### EXERCISE PROMPT
Go through the data and report each line that holds the string "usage".

------ WORKING DATA

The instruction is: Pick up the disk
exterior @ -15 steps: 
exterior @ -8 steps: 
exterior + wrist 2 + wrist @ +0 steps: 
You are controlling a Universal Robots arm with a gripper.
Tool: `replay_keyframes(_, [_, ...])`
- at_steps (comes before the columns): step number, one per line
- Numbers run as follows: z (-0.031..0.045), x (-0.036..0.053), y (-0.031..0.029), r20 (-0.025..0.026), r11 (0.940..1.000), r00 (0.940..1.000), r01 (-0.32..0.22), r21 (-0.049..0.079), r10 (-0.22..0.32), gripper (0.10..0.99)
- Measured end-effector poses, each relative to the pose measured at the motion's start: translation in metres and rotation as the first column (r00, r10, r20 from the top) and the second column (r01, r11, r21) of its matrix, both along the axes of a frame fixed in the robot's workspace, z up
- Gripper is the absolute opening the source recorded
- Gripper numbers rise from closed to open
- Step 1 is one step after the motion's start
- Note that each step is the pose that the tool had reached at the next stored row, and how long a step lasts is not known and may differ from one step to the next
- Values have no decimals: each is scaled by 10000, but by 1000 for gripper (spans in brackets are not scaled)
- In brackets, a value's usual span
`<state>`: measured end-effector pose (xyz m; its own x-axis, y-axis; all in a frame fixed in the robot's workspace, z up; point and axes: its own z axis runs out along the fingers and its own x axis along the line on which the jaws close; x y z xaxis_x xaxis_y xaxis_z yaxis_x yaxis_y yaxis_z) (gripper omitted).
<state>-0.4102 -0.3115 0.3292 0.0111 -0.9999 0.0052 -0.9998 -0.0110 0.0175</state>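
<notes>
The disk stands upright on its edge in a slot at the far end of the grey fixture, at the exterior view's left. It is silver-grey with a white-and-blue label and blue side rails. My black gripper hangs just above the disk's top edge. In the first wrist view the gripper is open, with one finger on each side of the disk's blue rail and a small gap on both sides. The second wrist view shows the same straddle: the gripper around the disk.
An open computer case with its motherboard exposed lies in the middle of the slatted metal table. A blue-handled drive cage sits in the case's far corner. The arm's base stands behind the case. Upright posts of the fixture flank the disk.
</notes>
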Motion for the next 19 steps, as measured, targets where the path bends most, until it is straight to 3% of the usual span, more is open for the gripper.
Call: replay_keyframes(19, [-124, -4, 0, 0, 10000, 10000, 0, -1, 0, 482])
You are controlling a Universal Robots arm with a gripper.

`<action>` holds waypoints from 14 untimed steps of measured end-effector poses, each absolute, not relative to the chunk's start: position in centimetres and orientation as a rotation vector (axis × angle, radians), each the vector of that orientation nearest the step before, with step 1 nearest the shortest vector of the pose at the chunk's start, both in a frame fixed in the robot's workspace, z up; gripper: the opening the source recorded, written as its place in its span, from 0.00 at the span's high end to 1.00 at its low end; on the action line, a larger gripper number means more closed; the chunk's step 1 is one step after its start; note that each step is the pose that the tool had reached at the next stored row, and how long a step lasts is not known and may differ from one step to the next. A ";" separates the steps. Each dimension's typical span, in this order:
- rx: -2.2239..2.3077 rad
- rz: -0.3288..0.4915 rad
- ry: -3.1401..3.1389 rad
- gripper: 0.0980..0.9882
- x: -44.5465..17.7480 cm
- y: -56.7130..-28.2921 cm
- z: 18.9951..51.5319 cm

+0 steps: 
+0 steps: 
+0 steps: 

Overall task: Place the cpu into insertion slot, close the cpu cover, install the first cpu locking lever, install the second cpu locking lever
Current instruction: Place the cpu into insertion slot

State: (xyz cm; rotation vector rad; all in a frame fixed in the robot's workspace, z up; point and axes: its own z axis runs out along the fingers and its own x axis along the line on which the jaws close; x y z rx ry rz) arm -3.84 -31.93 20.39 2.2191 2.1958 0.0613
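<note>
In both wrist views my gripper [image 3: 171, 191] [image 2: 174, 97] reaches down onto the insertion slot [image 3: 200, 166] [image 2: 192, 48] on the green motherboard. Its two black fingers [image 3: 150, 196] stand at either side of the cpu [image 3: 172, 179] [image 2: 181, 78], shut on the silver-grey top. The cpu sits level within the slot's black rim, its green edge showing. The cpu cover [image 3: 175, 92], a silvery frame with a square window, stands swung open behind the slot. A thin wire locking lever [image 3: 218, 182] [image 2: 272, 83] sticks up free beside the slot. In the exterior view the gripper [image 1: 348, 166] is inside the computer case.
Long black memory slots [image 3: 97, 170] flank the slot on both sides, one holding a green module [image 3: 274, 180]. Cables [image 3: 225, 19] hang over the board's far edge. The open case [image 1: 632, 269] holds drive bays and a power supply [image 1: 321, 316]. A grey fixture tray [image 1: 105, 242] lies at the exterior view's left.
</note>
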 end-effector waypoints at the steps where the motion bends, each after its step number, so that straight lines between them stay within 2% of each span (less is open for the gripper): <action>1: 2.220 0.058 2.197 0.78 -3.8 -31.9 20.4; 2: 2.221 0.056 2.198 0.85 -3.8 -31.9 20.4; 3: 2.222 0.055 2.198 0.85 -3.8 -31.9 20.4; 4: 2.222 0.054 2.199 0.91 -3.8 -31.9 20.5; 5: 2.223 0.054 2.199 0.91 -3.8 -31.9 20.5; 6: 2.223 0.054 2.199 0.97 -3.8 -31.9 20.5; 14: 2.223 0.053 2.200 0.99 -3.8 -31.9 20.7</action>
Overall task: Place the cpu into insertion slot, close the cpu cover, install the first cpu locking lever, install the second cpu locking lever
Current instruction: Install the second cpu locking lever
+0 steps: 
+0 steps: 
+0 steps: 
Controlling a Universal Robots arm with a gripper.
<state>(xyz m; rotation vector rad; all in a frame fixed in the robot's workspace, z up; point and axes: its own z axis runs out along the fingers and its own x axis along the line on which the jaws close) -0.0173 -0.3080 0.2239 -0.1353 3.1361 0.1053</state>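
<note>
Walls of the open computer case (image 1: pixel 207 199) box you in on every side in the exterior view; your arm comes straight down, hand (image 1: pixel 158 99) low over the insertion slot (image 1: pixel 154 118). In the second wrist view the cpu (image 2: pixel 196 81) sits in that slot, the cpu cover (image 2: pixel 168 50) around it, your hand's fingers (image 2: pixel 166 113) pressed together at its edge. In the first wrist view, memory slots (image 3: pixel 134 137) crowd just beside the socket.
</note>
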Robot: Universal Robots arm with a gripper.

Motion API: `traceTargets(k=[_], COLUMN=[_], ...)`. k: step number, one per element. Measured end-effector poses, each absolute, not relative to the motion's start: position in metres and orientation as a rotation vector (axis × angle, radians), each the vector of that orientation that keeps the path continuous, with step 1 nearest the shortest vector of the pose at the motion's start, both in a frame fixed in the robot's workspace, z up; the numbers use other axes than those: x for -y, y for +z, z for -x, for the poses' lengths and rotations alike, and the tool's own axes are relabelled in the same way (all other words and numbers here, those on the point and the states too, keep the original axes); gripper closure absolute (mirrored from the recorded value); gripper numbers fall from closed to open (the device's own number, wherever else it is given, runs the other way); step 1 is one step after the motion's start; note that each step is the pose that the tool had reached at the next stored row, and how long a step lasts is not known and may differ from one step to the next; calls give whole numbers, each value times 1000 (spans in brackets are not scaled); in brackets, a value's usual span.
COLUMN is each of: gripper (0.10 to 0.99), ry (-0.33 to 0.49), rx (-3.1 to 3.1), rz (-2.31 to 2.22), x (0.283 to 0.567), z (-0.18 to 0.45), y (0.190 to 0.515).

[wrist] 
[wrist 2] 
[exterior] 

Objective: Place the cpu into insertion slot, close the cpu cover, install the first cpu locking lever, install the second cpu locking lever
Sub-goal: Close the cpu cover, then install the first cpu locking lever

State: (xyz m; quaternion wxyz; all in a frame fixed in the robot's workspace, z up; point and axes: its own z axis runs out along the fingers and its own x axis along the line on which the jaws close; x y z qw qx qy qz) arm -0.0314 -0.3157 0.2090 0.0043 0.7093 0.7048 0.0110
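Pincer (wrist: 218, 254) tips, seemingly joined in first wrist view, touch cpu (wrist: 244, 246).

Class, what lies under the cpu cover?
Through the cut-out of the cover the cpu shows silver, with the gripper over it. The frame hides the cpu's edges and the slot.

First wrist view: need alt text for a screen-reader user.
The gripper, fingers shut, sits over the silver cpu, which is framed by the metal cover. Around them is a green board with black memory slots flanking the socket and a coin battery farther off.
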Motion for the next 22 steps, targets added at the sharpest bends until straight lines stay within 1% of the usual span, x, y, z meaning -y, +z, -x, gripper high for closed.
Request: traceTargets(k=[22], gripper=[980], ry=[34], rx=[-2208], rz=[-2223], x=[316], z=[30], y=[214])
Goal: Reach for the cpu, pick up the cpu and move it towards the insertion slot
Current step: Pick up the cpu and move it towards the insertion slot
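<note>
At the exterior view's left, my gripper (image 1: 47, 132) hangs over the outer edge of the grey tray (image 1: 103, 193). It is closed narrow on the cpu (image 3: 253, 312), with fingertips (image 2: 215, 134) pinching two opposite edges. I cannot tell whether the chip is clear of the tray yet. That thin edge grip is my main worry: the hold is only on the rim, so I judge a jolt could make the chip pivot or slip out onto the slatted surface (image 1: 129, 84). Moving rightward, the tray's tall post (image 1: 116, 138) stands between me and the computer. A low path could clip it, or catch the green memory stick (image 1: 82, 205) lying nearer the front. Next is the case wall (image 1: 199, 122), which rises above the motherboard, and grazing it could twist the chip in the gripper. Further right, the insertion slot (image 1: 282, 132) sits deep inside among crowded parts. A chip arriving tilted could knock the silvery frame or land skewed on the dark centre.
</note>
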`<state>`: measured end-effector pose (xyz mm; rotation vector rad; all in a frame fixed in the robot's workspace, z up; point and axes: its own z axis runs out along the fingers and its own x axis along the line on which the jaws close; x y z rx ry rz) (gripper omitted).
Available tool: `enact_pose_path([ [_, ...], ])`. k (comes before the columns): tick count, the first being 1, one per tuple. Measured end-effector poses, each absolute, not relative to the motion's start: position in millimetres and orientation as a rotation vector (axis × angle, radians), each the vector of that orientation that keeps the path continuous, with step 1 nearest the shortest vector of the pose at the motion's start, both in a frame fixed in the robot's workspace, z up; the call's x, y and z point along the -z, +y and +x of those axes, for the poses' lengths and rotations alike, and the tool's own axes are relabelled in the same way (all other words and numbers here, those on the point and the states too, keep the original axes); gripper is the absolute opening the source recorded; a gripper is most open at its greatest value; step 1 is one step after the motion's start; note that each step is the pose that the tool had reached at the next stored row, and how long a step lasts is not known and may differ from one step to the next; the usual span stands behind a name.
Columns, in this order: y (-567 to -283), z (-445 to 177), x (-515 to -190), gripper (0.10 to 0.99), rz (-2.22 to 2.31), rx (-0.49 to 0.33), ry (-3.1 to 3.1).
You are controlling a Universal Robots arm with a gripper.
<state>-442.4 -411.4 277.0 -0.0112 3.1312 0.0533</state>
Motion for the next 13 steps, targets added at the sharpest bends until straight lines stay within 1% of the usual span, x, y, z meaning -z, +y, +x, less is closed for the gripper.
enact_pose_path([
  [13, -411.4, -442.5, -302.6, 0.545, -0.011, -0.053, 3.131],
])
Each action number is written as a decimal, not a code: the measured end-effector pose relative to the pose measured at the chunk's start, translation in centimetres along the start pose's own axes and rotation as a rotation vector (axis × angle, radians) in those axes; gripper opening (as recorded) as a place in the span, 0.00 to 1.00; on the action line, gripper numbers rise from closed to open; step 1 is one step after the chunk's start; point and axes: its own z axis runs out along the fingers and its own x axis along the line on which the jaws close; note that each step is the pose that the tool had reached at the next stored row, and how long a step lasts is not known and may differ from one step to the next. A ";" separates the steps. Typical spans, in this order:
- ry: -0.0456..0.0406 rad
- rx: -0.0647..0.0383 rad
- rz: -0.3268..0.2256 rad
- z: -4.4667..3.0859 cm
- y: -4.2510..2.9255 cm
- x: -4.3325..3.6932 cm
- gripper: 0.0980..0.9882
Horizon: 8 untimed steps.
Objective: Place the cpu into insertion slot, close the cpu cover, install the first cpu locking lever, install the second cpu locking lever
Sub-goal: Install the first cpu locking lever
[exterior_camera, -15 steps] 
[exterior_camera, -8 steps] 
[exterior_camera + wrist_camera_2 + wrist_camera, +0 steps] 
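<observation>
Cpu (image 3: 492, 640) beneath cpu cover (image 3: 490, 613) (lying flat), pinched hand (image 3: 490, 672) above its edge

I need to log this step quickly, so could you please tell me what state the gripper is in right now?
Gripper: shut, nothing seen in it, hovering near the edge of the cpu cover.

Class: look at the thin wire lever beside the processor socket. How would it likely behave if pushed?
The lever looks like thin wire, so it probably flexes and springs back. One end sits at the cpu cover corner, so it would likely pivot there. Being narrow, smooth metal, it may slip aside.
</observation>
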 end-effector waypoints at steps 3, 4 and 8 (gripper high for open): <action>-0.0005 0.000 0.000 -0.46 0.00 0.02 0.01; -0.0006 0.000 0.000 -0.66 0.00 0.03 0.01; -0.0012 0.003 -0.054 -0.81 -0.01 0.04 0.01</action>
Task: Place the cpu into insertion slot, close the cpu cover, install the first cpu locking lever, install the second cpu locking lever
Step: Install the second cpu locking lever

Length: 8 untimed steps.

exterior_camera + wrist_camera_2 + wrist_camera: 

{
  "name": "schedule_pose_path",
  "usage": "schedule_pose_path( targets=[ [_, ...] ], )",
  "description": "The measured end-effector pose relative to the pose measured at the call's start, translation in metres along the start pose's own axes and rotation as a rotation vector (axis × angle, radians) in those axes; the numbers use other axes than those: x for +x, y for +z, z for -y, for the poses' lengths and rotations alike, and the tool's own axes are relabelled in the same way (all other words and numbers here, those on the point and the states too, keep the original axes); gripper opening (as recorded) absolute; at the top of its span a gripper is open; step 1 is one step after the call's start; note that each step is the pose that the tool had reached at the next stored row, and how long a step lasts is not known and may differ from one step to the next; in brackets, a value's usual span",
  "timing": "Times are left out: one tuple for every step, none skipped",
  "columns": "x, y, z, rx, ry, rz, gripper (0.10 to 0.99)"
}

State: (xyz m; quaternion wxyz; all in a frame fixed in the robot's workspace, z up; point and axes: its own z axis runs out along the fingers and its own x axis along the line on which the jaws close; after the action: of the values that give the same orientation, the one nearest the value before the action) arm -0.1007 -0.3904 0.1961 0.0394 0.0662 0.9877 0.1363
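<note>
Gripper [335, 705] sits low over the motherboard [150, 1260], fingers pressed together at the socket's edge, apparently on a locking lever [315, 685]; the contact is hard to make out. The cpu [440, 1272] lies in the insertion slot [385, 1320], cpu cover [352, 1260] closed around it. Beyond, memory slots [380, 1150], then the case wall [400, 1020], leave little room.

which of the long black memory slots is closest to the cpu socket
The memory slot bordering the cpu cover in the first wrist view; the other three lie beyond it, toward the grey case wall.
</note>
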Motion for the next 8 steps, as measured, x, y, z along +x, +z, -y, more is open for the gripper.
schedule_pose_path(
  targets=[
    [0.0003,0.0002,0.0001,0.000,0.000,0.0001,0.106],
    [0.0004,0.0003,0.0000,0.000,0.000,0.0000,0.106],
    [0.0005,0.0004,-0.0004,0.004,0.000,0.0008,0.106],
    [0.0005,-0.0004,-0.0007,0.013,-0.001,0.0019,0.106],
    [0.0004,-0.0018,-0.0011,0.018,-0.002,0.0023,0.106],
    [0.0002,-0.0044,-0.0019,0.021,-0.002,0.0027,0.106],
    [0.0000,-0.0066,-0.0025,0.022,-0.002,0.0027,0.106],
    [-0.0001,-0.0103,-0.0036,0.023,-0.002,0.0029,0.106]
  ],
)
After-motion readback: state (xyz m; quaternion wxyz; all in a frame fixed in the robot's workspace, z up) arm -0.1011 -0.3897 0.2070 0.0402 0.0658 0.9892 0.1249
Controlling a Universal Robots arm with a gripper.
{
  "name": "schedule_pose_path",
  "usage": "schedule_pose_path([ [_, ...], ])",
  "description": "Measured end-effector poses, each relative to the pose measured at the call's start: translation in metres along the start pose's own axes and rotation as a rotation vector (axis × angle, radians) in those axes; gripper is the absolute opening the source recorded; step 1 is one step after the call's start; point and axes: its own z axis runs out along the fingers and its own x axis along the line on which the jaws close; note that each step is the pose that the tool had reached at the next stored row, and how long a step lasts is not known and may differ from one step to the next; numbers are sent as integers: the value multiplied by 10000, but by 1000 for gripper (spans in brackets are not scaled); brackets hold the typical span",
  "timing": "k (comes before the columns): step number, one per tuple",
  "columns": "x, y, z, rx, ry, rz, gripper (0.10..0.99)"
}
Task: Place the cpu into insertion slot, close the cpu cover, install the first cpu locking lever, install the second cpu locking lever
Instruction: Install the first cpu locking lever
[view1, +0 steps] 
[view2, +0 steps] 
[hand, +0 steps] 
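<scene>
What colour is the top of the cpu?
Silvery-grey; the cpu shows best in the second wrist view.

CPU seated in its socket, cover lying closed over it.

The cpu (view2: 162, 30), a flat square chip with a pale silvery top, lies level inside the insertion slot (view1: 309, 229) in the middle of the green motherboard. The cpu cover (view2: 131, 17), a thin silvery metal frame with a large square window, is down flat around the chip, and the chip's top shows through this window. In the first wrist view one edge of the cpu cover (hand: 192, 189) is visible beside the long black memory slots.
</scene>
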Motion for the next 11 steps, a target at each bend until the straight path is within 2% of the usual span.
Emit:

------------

### RESPONSE AREA
  "usage": "schedule_pose_path( targets=[ [_, ...] ], )",
  "usage": "schedule_pose_path([ [_, ...], ])",

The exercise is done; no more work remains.